His voice cut off. At the same moment, his avatar froze, as if he’d been turned to stone, and a log-out icon appeared directly over his head.

Logging out of your OASIS account while you were engaged in combat was the same thing as committing suicide. During the log-out sequence, your avatar froze in place for sixty seconds, during which time you were totally defenseless and susceptible to attack. The log-out sequence was designed this way to prevent avatars from using it as an easy way to escape a fight. You had to stand your ground or retreat to a safe location before you could log out.

Daito’s log-out sequence had been engaged at the worst possible moment. As soon as his avatar froze, he began to take heavy laser and gunfire from all directions. The red warning light on his chest began to flash faster and faster until it finally went solid red.

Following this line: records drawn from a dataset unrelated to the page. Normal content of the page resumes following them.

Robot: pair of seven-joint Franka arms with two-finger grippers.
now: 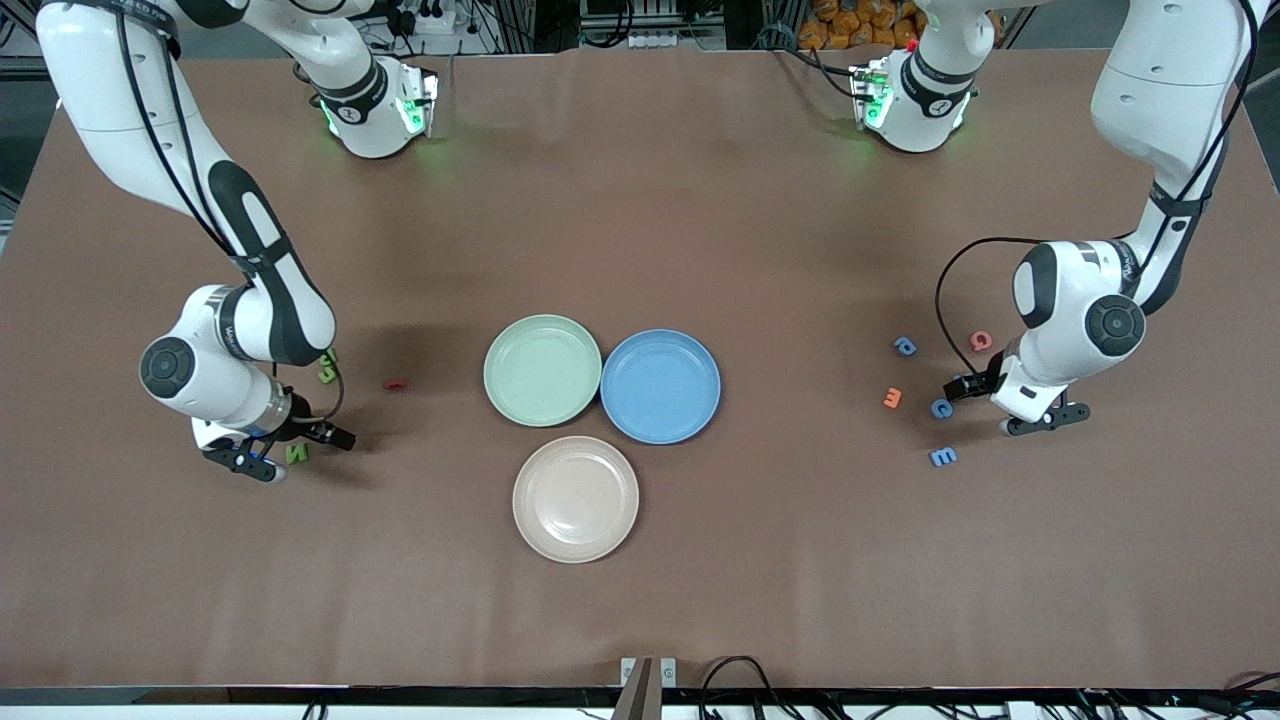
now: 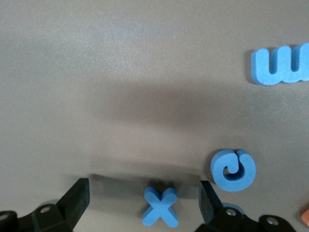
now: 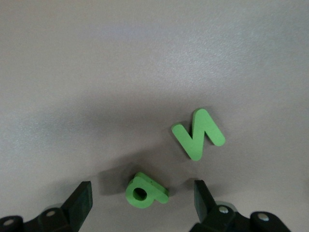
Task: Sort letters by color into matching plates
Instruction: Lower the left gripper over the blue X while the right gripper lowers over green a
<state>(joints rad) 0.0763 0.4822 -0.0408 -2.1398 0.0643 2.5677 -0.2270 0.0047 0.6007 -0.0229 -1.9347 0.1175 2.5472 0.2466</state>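
Note:
My left gripper (image 1: 1005, 408) is open, low over the table at the left arm's end. In the left wrist view a blue X (image 2: 161, 208) lies between its open fingers (image 2: 77, 195). A curled blue letter (image 2: 233, 169) and a blue E (image 2: 282, 65) lie close by. My right gripper (image 1: 285, 450) is open, low at the right arm's end. A green letter with a hole (image 3: 145, 192) lies between its fingers (image 3: 81, 197), with a green N (image 3: 199, 134) beside it. The mint green plate (image 1: 542, 370) and the blue plate (image 1: 660, 386) touch at the table's middle, both empty.
A beige plate (image 1: 575, 497) lies nearer the front camera than the two plates. A red letter (image 1: 395, 383) and another green letter (image 1: 328, 372) lie near the right arm. An orange letter (image 1: 892, 398), a pink letter (image 1: 981, 340) and a blue letter (image 1: 905, 346) lie near the left arm.

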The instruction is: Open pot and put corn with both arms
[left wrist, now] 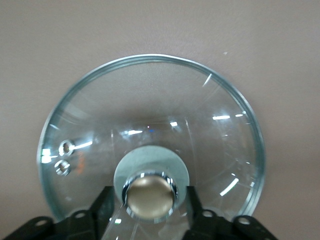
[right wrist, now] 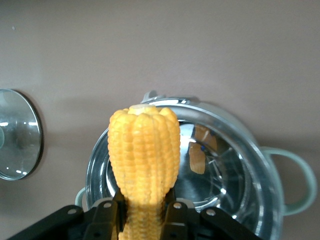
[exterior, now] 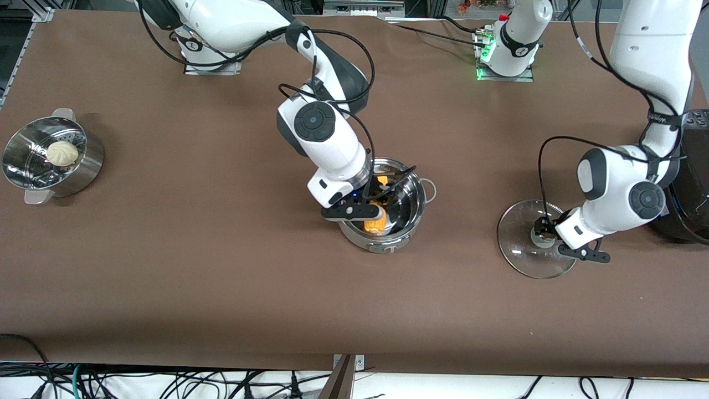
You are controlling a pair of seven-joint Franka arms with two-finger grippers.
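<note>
The shiny steel pot (exterior: 409, 200) stands uncovered in the middle of the table. My right gripper (exterior: 374, 214) hangs over its opening, shut on the yellow corn (exterior: 377, 223), which the right wrist view shows as a cob (right wrist: 144, 155) pointing out over the pot (right wrist: 235, 167). The glass lid (exterior: 523, 252) lies flat on the table toward the left arm's end. My left gripper (exterior: 545, 234) is down at the lid's copper-coloured knob (left wrist: 150, 196). Its fingers (left wrist: 104, 206) stand open on either side of the knob, with a gap on each side.
A perforated steamer basket (exterior: 33, 166) with a white bun (exterior: 62, 153) sits at the right arm's end of the table. A black rice cooker (exterior: 692, 188) stands at the left arm's end, close to the left arm.
</note>
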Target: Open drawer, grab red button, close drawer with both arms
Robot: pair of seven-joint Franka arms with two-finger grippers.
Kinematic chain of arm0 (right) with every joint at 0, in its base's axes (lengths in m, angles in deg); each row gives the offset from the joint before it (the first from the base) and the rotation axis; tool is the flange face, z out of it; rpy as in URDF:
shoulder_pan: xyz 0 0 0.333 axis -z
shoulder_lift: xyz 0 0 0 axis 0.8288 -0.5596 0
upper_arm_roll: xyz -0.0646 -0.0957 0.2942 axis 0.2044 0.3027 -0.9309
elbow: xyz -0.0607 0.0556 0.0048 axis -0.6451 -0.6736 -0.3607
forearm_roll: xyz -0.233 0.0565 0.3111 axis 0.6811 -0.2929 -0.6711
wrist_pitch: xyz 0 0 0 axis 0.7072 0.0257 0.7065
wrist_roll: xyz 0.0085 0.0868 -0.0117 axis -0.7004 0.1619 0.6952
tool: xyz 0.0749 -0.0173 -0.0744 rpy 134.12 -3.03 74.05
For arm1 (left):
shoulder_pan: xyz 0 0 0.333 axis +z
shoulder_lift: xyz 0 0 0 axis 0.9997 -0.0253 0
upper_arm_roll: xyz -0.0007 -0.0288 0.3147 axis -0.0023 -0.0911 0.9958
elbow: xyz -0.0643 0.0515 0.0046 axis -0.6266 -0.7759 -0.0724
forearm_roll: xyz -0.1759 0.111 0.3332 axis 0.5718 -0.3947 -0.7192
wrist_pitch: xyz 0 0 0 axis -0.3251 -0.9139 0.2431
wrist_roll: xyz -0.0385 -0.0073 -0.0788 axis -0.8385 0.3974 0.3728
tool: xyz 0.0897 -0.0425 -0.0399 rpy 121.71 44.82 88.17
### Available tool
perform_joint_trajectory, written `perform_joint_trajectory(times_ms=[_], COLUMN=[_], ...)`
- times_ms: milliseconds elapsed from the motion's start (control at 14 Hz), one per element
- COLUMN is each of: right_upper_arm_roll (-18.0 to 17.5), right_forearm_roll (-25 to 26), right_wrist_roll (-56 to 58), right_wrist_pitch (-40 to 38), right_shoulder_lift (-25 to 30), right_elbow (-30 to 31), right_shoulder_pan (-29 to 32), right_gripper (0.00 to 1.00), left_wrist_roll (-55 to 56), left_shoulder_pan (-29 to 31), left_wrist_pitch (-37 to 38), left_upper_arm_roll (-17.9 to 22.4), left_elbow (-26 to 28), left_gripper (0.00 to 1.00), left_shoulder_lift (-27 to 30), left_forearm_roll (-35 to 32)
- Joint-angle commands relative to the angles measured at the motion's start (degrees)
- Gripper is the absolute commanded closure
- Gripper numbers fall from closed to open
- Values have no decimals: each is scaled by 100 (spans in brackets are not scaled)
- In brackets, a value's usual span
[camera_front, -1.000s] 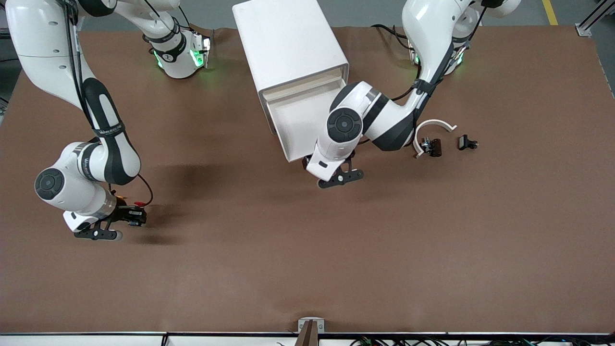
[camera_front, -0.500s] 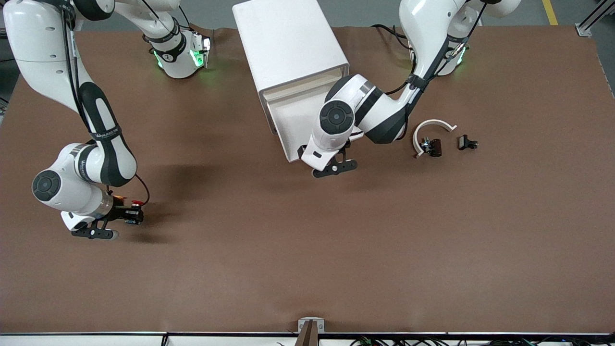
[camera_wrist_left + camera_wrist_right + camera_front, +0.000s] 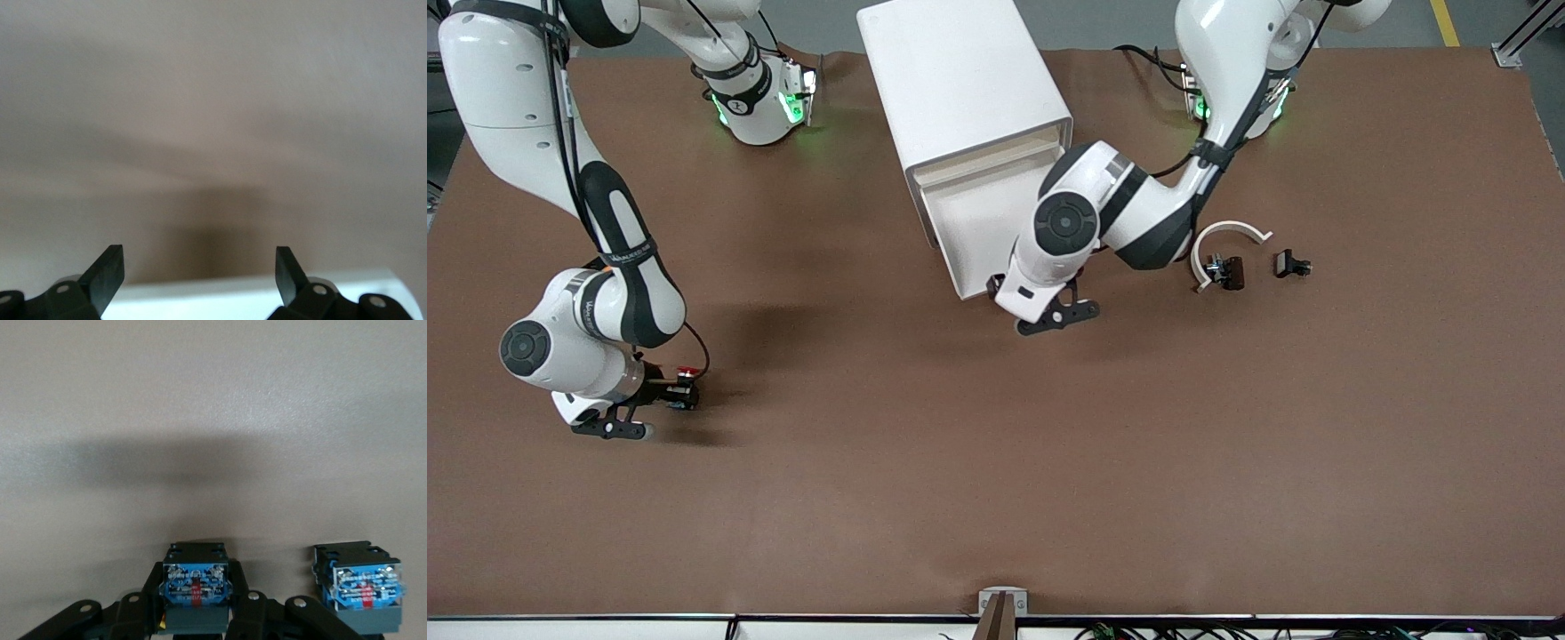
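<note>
1. Brown tabletop carries the white box cabinet (image 3: 964,84), its shallow white drawer (image 3: 969,233) pulled out.
2. Right gripper (image 3: 660,397), near the right arm's edge, has drifted slightly, jaws clamping the red-capped button (image 3: 195,595).
3. Left gripper (image 3: 1049,311), jaws wide, has wavered at the drawer front; closing remains.

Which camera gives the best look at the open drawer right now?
The front view: the drawer shows from above, pulled out of the white cabinet, partly under the left arm. The left wrist view catches only a white edge, likely its front, by the open left gripper. The right wrist view shows none.
</note>
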Motion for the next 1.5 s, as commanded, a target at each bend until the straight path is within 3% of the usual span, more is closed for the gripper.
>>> perform_joint_trajectory(times_ms=[0, 357, 1071, 1429], right_upper_arm_roll=[-74, -74, -74, -65], right_forearm_roll=[53, 53, 53, 61], right_wrist_roll=[73, 73, -6, -6], right_wrist_pitch=[22, -13, -242, -216], right_shoulder_lift=[69, 140, 325, 316], right_elbow=[156, 314, 367, 341], right_shoulder_pan=[60, 60, 16, 69], right_gripper=[100, 100, 100, 100], left_wrist_roll=[-55, 6, 384, 499], left_shoulder_pan=[275, 178, 187, 196], left_wrist_pitch=[-15, -24, -15, 151], left_upper_arm_roll=[-83, -109, -733, -865], left_elbow=[167, 211, 492, 484], left_gripper=[0, 0, 0, 0], left_shoulder_lift=[110, 100, 92, 92], left_forearm_roll=[97, 106, 115, 737])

When that happened, Daito’s giant form fell over and collapsed. As he fell, he barely missed crushing Shoto and the Kurosawa. As he hit the ground, his avatar’s body transformed and shrank back to its normal size and appearance. Then it began to disappear altogether, slowly fading out of existence. When Daito’s avatar vanished completely, it left behind a small pile of spinning items on the ground—everything he’d been carrying in his inventory, including the Beta Capsule. He was dead.

I saw another blur of motion on the vidfeed as Shoto ran back to collect Daito’s items. Then he looped around and ran back aboard the Kurosawa. The ship lifted off and blasted into orbit, taking heavy fire the entire way. I was reminded of my own desperate escape from Frobozz. Luckily for Shoto, his brother had wiped out most of the Sixer gunships in the vicinity, and reinforcements had yet to arrive.

Shoto was able to reach orbit and escape by making the jump to light speed. But just barely.

The video ended and Shoto closed the window.

“How do you think the Sixers found out where he lived?” I asked.

“I don’t know,” Shoto said. “Daito was careful. He covered his tracks.”

“If they found him, they might be able to find you, too,” I said.

“I know. I’ve taken precautions.”

“Good.”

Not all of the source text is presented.